Goal of the exercise:
Lines in the entries below where the word "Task" shows up should each be copied.
-- Stored data follows --
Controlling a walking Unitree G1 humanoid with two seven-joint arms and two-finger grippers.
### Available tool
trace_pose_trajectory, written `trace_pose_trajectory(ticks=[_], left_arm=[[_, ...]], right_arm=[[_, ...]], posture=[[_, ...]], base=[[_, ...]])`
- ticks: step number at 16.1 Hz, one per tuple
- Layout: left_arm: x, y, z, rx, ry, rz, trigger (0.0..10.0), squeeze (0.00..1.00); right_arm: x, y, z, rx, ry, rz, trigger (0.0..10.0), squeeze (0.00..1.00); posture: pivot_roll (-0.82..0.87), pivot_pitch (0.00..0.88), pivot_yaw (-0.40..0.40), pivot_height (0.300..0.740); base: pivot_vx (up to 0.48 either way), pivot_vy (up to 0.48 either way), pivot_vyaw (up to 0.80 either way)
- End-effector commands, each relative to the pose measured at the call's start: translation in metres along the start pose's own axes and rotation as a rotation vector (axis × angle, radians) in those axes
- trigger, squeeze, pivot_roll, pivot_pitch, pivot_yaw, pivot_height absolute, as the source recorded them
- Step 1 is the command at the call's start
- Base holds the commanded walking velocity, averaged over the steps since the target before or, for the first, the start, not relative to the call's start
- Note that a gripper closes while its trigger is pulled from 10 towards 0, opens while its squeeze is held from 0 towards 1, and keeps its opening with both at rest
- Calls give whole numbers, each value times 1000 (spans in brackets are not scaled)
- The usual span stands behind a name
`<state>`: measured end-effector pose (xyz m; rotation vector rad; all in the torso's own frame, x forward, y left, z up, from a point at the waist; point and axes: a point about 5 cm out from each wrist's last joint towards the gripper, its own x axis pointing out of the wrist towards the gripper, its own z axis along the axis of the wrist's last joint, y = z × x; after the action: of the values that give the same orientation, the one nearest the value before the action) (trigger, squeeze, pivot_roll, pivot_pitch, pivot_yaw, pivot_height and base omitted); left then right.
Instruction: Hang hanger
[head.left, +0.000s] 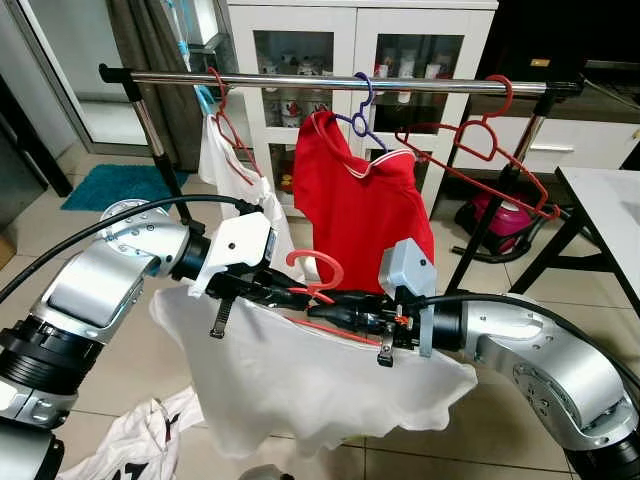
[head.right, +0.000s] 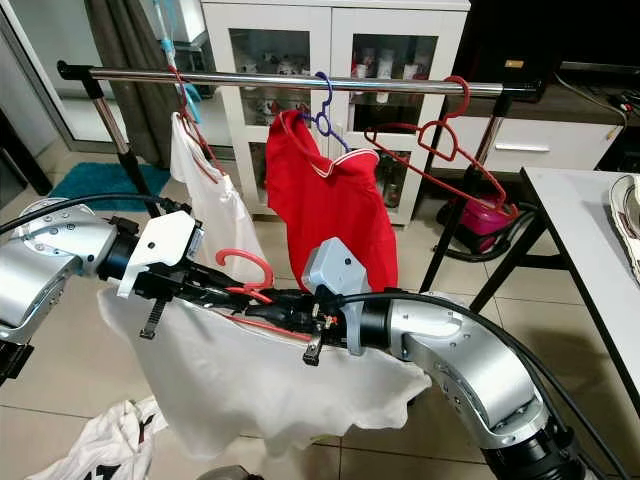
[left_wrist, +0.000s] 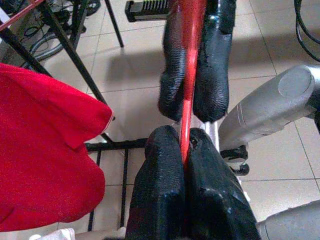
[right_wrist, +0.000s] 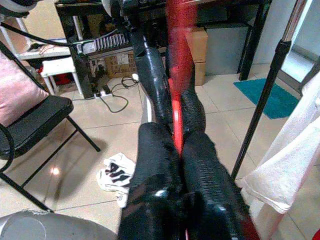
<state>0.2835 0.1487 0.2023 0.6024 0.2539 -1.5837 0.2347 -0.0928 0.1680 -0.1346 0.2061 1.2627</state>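
Both grippers are pinching the same red hanger (head.left: 318, 283) in front of the robot, well below the clothes rail (head.left: 340, 82). A white garment (head.left: 300, 375) is draped on that hanger and sags down toward the tiled floor. The left gripper (head.left: 283, 290) comes in from the robot's left with its jaws closed tight on the hanger's red bar, and in the left wrist view the left gripper's fingers (left_wrist: 165, 195) have the bar squeezed between them with basically no gap. The right gripper (head.left: 345, 312) reaches in from the other side, jaws also clamped on the bar, tip to tip with the left one. The hanger's hook sticks up between the two grippers, not touching the rail.

On the rail itself: a white shirt (head.left: 235, 175) on a red hanger at the left end, a red shirt (head.left: 350, 205) on a purple hanger (head.left: 362, 110) in the middle, and an empty red hanger (head.left: 480, 150) hanging tilted toward the right. Another white cloth with dark print (head.left: 140, 440) is crumpled on the floor, and there's a white table (head.left: 610, 205) at the right.
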Motion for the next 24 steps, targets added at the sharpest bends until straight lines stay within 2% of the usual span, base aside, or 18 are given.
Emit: trace_pose_trajectory(ticks=[1,2,3,4,5,9,12,13,14,15,16,17,18,19,20,22,24], left_arm=[[-7,8,12,53,-58,71,0,0],[-7,5,13,28,-97,47,10000,0],[-8,4,13,19,-118,42,10000,0],[-9,4,13,13,-140,51,10000,239],[-10,3,12,8,-150,56,10000,1000],[-22,1,12,-10,-185,109,10000,1000],[-37,-5,10,-66,-250,250,10000,1000],[-43,-10,2,-126,-235,349,10000,1000],[-48,-18,-8,-176,-219,429,10000,659],[-52,-28,-15,-223,-221,501,10000,51],[-53,-32,-20,-254,-228,578,10000,0],[-52,-39,-28,-315,-233,709,10000,0],[-46,-44,-37,-368,-228,829,10000,0],[-42,-46,-43,-399,-222,904,10000,0],[-29,-50,-60,-487,-214,1090,10000,0],[-17,-58,-68,-518,-198,1187,10000,0],[-11,-59,-69,-543,-192,1214,10000,0]], right_arm=[[3,7,-1,9,-1,43,0,0],[2,7,-2,6,7,39,0,0],[0,6,-4,3,12,33,0,0],[-1,5,-4,3,12,26,0,0],[-2,4,-5,5,12,19,0,0],[-7,4,-14,18,38,-11,0,0],[-13,4,-30,54,73,-78,0,0],[-15,3,-39,87,72,-150,0,0],[-16,2,-46,118,67,-221,0,0],[-16,2,-51,145,49,-293,0,0],[-16,-1,-52,153,33,-366,0,0],[-14,-4,-52,172,-13,-467,745,0],[-12,-8,-50,199,-59,-557,10000,0],[-11,-11,-49,211,-79,-607,10000,0],[-12,-18,-46,216,-118,-725,10000,0],[-17,-24,-47,189,-112,-815,10000,0],[-19,-25,-52,165,-79,-827,10000,0]], posture=[[-49,0,56,740],[-49,0,58,740],[-50,0,60,740],[-50,0,60,740],[-51,0,62,740],[-50,0,67,740],[-46,0,68,740],[-43,0,71,740],[-40,0,71,740],[-35,0,75,740],[-35,0,75,740],[-35,0,75,740],[-21,0,76,740],[-18,0,73,740],[-15,0,73,740],[-17,0,75,740],[-21,0,79,740]], base=[[0,0,0],[0,0,0],[0,0,0],[0,0,0],[0,0,0],[0,0,0],[0,0,0],[0,0,0],[0,0,0],[0,0,0],[0,0,0],[0,0,0],[0,0,0],[0,0,0],[0,0,0],[0,0,0],[0,0,0]])
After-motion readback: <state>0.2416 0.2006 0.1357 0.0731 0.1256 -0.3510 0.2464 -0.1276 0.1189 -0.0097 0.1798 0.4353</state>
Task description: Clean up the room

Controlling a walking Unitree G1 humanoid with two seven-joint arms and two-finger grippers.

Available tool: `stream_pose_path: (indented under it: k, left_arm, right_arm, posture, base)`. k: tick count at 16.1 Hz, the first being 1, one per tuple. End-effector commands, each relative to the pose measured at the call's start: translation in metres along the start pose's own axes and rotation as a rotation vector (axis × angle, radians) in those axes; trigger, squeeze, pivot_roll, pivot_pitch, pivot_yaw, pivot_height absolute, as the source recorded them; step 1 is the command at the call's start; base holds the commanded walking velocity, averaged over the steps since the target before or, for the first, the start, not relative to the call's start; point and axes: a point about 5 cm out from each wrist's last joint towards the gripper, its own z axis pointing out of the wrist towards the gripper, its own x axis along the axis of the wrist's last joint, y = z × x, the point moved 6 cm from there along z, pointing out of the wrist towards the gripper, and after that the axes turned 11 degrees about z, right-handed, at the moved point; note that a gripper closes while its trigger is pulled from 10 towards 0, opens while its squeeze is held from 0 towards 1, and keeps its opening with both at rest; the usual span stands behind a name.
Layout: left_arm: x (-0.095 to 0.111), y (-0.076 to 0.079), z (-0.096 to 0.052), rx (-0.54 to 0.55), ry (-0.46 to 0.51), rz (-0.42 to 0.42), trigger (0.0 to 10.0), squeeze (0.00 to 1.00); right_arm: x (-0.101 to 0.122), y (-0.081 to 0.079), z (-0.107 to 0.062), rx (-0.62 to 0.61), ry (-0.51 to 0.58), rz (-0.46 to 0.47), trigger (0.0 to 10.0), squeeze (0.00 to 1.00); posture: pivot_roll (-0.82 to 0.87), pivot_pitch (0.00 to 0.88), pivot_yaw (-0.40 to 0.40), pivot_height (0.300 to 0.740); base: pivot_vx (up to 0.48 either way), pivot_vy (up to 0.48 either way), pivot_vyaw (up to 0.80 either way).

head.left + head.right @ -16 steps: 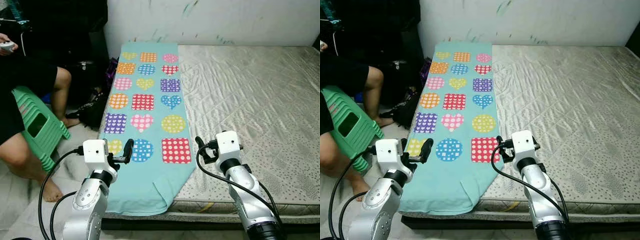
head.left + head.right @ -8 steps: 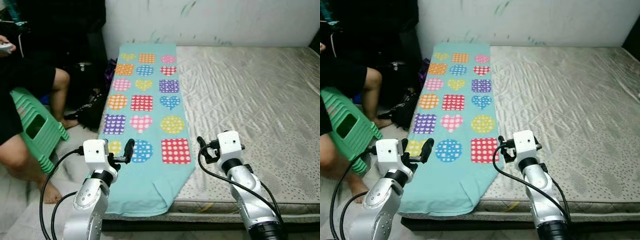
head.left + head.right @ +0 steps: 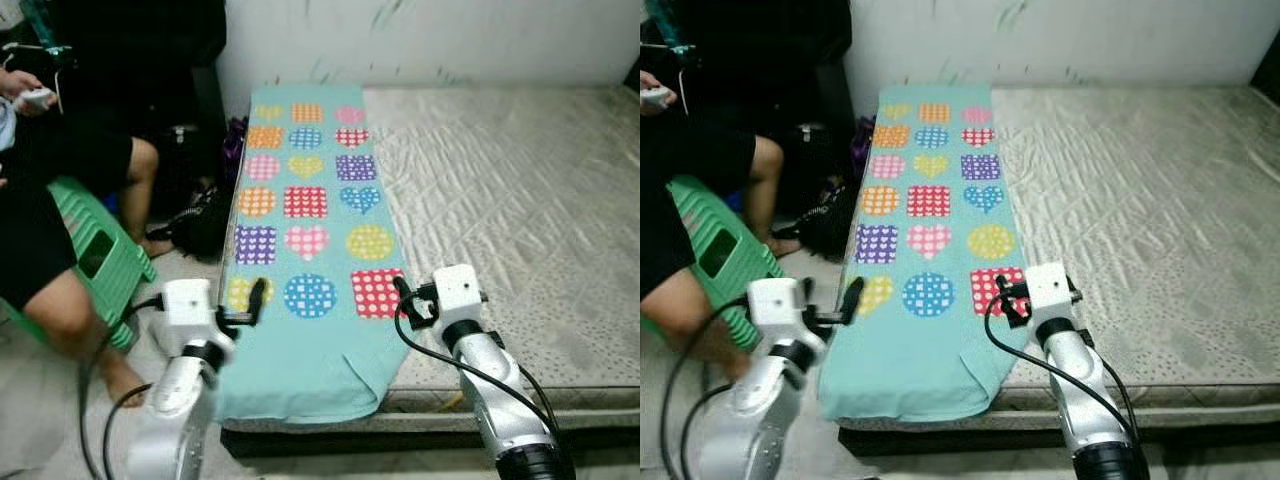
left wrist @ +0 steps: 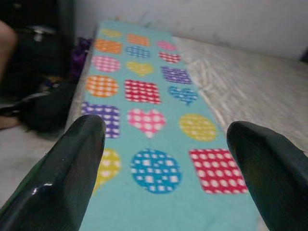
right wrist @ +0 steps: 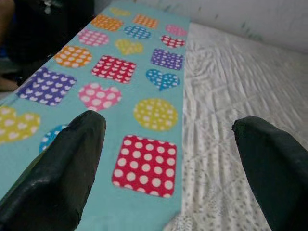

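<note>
— Noting first the item in question: a folded teal blanket (image 3: 312,235), printed with dotted hearts, circles and squares, lies lengthwise along the left edge of the mattress (image 3: 520,200). It runs from the upper centre of the head view down to the lower centre, and its near end droops over the mattress edge.

— How would you rate its handling?

— Soft, limp and light, by my judgement. It should sag and unfold wherever it is not supported, so a one-point lift would let it trail. The fabric looks thick enough for a pinch to hold. Fragility is no concern.

— Recommended hold?

— The two near corners or the near hem, one per side. That rounded lower end, at lower centre, looks the most reachable.

— Position of the grippers?

— The left gripper (image 3: 257,299) is at the blanket's left border, lower left of centre, above the yellow heart. The right gripper (image 3: 404,297) is at lower right of centre, just beside the red dotted square where blanket meets bare mattress. Both wrist views look up the blanket's length between widely spread black fingers. Both stand released, grasping nothing, and I cannot confirm either is touching the cloth.

— Anything else nearby?

— A person (image 3: 60,190) is seated on a green stool (image 3: 105,265) at the left of frame, with a dark bag (image 3: 195,225) on the floor between stool and bed.
</note>
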Motion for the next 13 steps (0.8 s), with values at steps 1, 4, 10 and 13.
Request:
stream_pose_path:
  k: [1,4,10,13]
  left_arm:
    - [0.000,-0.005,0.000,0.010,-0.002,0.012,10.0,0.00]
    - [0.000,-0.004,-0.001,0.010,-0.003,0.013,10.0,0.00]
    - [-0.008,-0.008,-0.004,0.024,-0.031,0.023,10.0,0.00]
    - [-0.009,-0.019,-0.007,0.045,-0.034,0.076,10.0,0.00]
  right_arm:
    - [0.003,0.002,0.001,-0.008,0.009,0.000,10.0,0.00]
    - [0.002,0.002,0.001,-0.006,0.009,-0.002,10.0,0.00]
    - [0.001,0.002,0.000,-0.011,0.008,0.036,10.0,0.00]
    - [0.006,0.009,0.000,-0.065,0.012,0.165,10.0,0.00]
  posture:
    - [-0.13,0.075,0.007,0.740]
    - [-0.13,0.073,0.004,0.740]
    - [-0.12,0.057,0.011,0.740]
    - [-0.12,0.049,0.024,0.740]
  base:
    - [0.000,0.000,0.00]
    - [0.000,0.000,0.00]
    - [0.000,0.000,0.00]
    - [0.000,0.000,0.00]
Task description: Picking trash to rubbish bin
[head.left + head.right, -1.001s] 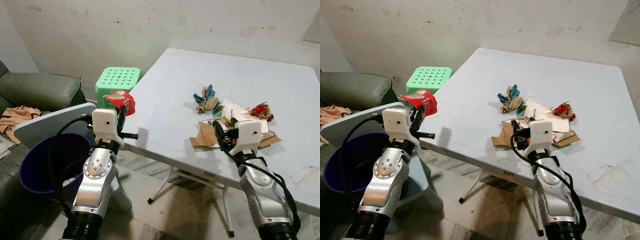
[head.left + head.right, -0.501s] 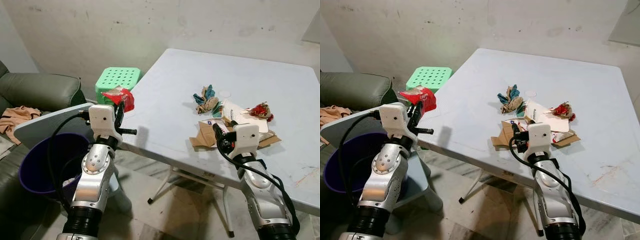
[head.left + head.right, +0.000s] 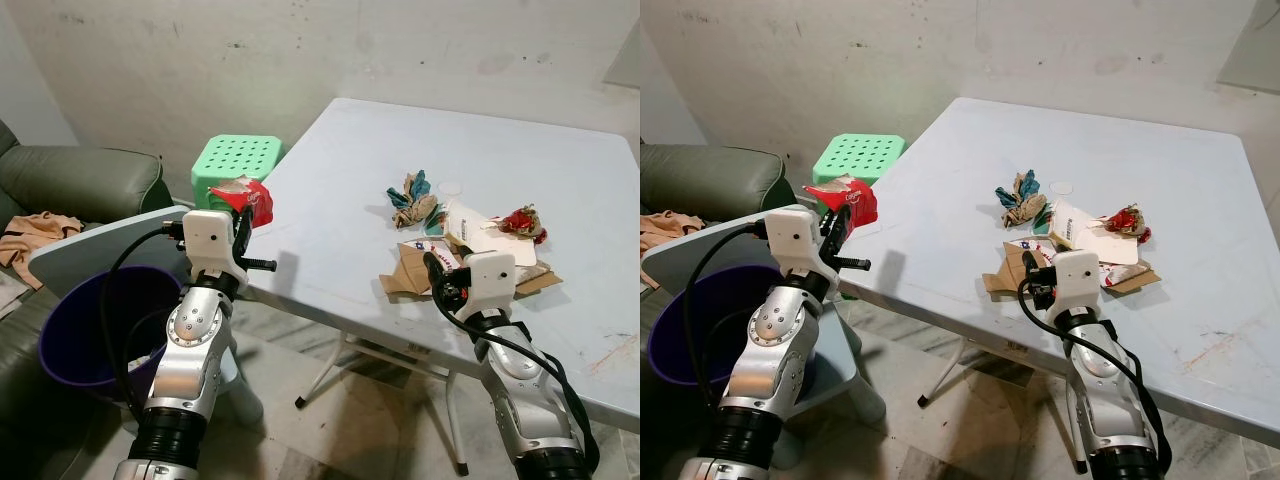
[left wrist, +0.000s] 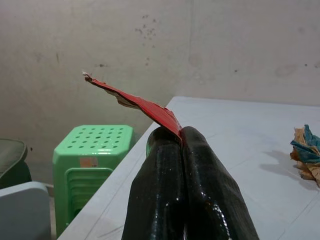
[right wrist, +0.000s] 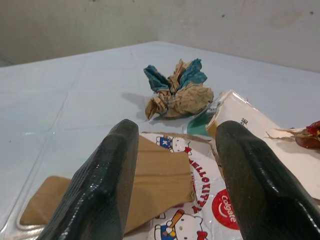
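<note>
My left gripper [image 3: 244,214] is shut on a red wrapper [image 3: 250,200], held up off the table's left edge, between the table and the purple rubbish bin [image 3: 85,325]. The wrapper [image 4: 137,103] sticks out flat from the closed fingertips. My right gripper [image 3: 438,272] stands open at the table's near edge, just before a flat brown card pack [image 5: 150,185] with a printed label. Behind it lie a crumpled brown and blue paper ball [image 5: 176,90], a white carton [image 3: 475,225] and a red crumpled wrapper [image 3: 522,221].
The white table [image 3: 330,230] fills the right half. A green plastic stool [image 3: 235,160] stands by its left corner. The bin's grey lid [image 3: 95,245] leans open over it, with a dark green sofa [image 3: 80,185] behind. Tiled floor lies under the table.
My left gripper with the red wrapper has shifted only slightly, up and back. The right gripper has drawn back a little towards the table's near edge.
</note>
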Controlling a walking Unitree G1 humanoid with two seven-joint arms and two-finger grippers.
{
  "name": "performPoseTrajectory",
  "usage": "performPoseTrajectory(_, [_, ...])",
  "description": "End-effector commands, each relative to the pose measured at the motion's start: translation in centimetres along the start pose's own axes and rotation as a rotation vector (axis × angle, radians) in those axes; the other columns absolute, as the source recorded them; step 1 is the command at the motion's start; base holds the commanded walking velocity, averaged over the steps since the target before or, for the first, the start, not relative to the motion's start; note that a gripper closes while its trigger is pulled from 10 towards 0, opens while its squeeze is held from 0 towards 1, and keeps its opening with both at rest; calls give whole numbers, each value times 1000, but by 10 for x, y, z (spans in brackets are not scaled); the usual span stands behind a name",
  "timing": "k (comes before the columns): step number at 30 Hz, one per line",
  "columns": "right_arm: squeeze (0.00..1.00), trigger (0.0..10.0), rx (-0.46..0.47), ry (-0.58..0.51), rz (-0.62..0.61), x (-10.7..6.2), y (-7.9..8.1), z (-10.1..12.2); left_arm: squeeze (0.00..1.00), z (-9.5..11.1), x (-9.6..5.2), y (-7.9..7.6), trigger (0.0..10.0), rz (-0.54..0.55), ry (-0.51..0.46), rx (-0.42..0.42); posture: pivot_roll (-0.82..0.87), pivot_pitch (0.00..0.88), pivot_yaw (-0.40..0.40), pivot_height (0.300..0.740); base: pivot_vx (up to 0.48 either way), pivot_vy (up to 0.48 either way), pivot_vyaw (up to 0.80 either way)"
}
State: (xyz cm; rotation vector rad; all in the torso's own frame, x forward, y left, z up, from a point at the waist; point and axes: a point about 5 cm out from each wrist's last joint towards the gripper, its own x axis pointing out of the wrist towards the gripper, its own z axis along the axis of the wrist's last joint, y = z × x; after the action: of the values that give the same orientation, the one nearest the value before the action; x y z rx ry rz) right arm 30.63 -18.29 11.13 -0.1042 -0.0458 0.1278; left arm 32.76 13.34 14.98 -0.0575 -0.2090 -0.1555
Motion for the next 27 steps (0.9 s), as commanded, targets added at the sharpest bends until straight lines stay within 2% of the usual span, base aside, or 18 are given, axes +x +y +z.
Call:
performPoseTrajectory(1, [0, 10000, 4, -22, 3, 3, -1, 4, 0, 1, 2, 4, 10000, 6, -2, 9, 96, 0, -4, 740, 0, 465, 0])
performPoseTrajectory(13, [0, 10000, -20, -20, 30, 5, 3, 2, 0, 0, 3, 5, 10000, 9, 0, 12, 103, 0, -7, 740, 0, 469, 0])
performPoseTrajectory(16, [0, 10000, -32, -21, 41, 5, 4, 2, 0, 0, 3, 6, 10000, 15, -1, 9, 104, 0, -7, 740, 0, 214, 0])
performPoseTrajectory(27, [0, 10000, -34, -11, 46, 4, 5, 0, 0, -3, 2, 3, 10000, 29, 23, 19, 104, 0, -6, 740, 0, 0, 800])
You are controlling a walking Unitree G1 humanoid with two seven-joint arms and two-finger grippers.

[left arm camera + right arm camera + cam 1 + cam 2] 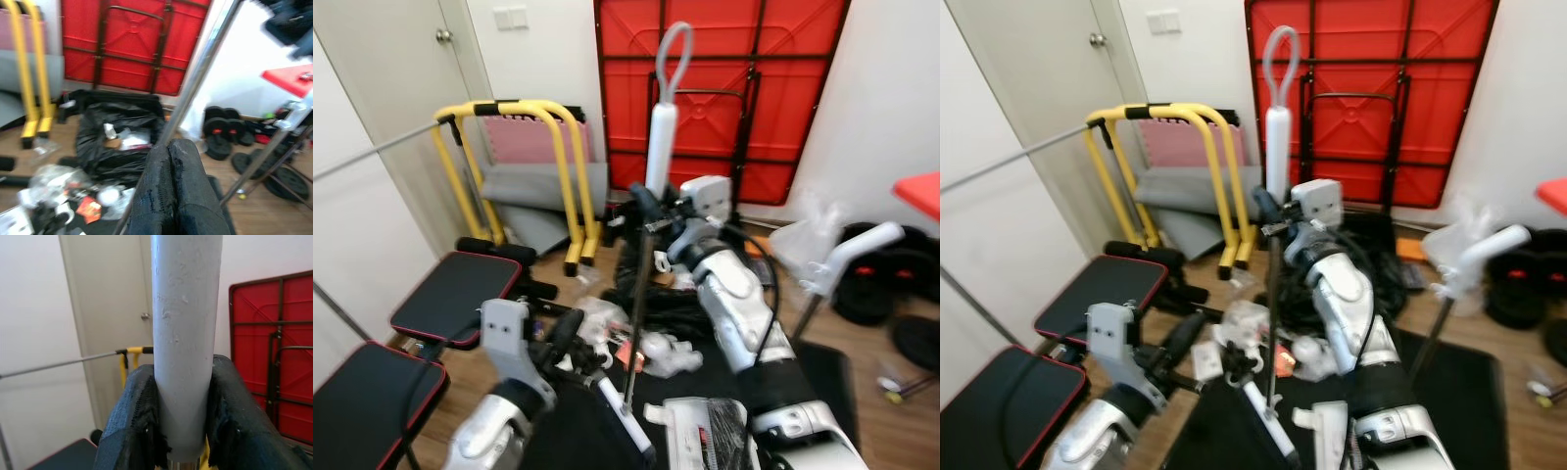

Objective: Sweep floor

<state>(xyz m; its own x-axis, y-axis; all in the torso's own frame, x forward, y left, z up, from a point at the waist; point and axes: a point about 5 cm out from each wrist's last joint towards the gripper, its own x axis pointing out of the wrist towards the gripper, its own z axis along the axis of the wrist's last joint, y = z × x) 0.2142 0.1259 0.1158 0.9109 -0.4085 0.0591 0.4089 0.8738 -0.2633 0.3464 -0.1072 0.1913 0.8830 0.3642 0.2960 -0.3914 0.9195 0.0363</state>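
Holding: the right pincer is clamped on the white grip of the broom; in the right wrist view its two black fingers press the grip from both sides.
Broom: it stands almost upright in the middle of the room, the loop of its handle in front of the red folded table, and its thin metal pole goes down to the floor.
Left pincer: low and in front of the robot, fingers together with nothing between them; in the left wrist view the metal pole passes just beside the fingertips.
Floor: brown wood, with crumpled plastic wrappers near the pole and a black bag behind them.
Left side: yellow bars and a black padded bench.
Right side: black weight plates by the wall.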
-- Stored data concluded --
Reply:
Task description: Clean up the room
Task description: Picking trash to rubbish bin

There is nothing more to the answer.